_Task_:
Please return the full listing exactly as written, with the images removed.

_Available data_:

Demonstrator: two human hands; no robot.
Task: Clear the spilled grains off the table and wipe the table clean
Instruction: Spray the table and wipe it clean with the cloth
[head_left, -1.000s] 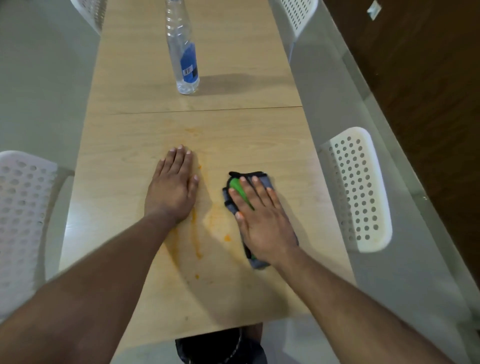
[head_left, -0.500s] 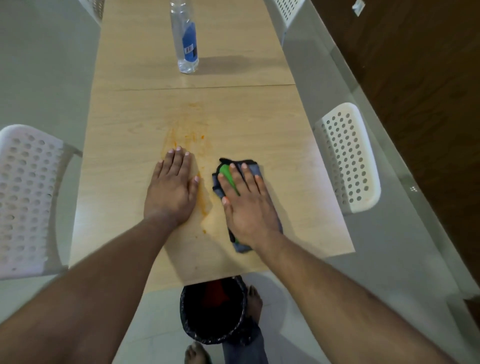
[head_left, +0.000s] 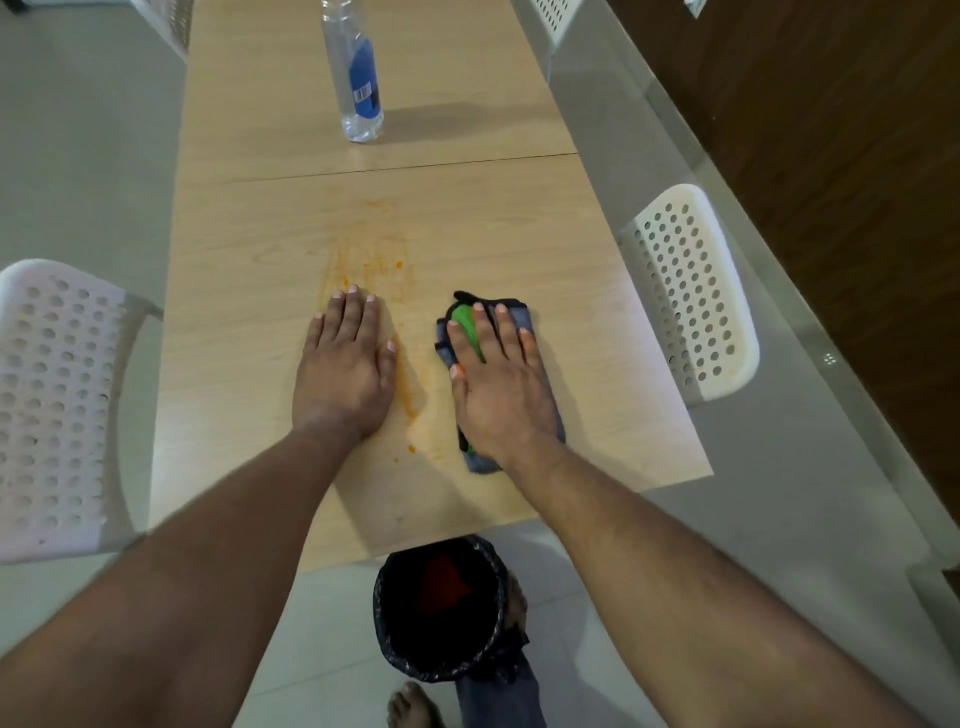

_Your response_:
Demonstrator: two human hands; no robot.
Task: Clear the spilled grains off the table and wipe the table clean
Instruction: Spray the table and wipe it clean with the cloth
[head_left, -1.000s] 
[head_left, -0.500s] 
[head_left, +0.000s] 

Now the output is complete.